- _Work task_:
Copy the data word for word, keeping every line.

- _The data_:
══════════
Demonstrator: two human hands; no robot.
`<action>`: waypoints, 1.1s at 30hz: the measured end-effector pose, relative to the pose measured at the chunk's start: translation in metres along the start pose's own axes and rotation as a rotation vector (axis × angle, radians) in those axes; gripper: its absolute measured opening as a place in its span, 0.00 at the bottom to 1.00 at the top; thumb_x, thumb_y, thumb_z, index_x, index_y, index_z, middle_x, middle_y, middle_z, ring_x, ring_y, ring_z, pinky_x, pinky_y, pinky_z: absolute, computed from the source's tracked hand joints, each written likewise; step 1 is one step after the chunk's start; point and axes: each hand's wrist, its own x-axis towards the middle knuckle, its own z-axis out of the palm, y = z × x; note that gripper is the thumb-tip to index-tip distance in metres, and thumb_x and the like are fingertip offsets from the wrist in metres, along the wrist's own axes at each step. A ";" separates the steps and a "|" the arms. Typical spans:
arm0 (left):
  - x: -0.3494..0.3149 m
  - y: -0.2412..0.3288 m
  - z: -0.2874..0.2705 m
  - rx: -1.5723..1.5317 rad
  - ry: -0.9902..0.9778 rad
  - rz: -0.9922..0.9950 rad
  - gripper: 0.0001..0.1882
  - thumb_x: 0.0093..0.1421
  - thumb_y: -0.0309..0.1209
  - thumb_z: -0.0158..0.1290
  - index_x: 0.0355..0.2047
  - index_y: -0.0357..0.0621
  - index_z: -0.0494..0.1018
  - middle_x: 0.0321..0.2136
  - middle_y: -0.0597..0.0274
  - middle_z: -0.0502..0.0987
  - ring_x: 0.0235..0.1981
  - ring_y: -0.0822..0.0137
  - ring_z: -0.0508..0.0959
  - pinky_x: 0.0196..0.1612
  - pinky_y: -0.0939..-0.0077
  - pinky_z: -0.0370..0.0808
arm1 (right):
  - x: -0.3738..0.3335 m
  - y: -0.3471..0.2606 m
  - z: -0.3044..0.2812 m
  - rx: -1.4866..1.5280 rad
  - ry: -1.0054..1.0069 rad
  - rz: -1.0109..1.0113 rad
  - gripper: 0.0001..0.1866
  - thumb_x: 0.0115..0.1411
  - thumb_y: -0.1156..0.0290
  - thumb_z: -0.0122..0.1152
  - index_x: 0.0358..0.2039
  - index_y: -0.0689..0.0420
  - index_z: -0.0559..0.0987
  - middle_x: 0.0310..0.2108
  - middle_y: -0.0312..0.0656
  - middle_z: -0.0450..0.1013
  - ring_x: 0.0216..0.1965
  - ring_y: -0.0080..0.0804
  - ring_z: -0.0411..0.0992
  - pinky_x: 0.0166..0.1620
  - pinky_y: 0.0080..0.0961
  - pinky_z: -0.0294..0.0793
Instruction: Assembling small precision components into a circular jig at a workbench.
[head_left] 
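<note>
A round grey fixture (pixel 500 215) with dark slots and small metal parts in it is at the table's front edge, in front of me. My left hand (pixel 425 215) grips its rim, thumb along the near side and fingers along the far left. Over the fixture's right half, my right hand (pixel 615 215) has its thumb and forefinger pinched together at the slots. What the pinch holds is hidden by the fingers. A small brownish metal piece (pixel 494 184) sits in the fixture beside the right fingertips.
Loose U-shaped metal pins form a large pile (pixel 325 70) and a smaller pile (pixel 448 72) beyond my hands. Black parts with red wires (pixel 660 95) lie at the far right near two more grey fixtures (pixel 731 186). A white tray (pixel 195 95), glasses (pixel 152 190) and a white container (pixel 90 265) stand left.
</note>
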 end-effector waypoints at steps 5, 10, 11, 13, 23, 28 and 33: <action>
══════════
- _Reply to the task_:
Demonstrator: two human hands; no robot.
`<action>`: waypoints, 1.1s at 30hz: the measured end-effector pose, relative to the pose measured at the chunk's start: translation in metres along the start pose's own axes and rotation as a rotation vector (axis × angle, radians) in those axes; gripper: its absolute measured opening as a place in its span, 0.00 at the bottom to 1.00 at the top; thumb_x, thumb_y, thumb_z, index_x, index_y, index_z, middle_x, middle_y, middle_z, ring_x, ring_y, ring_z, pinky_x, pinky_y, pinky_z: absolute, computed from the source's tracked hand joints, each written likewise; step 1 is one step after the chunk's start; point and axes: each hand's wrist, its own x-axis towards the middle knuckle, its own z-axis out of the palm, y = z × x; note that gripper is the thumb-tip to index-tip distance in metres, and thumb_x and the like are fingertip offsets from the wrist in metres, along the wrist's own axes at each step. A ";" separates the steps and a "|" the arms. Typical spans:
arm0 (left):
  - x: -0.3494..0.3149 m
  - y: -0.2412..0.3288 m
  - z: -0.2874..0.2705 m
  - rx: -1.5723..1.5317 rad
  - ry: -0.9902..0.9778 rad
  - rz: -0.9922..0.9950 rad
  - gripper: 0.0001..0.1882
  - thumb_x: 0.0093..0.1421
  - thumb_y: -0.0309..0.1209
  - thumb_z: -0.0158..0.1290
  - index_x: 0.0355..0.2047
  - index_y: -0.0357..0.0621
  - index_z: -0.0494..0.1018
  - middle_x: 0.0321..0.2136
  - middle_y: -0.0597..0.0274
  - middle_z: -0.0502..0.0987
  - ring_x: 0.0235..0.1981
  - ring_y: -0.0822..0.0137
  - ring_z: -0.0508..0.0959
  - pinky_x: 0.0196..0.1612
  - pinky_y: -0.0939..-0.0077
  - pinky_z: -0.0370..0.0808
arm1 (right):
  - x: -0.3738..0.3335 m
  - y: -0.3471..0.2606 m
  - z: -0.3044..0.2812 m
  - rx: -1.4866..1.5280 rad
  - ry: -1.0054..1.0069 rad
  - rz: -1.0109..1.0113 rad
  - gripper: 0.0001..0.1866
  - thumb_x: 0.0115..0.1411
  - thumb_y: -0.1156..0.0290
  - thumb_z: -0.0122..0.1152
  - index_x: 0.0358..0.2039
  - index_y: -0.0689..0.0420
  - index_z: -0.0559..0.0987
  - middle_x: 0.0310..0.2108
  - middle_y: -0.0312..0.0656
  - middle_z: -0.0450..0.1013
  - ring_x: 0.0216..0.1965
  - ring_y: -0.0080..0.0804
  - ring_z: -0.0411..0.0992
  - pinky_x: 0.0166..0.1620
  - pinky_y: 0.0080..0.0961
  - pinky_z: -0.0294..0.0793
Instruction: Assembling small precision components into a circular jig at a workbench.
[head_left] 
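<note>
A round grey fixture (pixel 500 215) with dark slots and small metal parts in it is at the table's front edge, in front of me. My left hand (pixel 425 215) grips its rim, thumb along the near side and fingers along the far left. Over the fixture's right half, my right hand (pixel 615 215) has its thumb and forefinger pinched together at the slots. What the pinch holds is hidden by the fingers. A small brownish metal piece (pixel 494 184) sits in the fixture beside the right fingertips.
Loose U-shaped metal pins form a large pile (pixel 325 70) and a smaller pile (pixel 448 72) beyond my hands. Black parts with red wires (pixel 660 95) lie at the far right near two more grey fixtures (pixel 731 186). A white tray (pixel 195 95), glasses (pixel 152 190) and a white container (pixel 90 265) stand left.
</note>
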 end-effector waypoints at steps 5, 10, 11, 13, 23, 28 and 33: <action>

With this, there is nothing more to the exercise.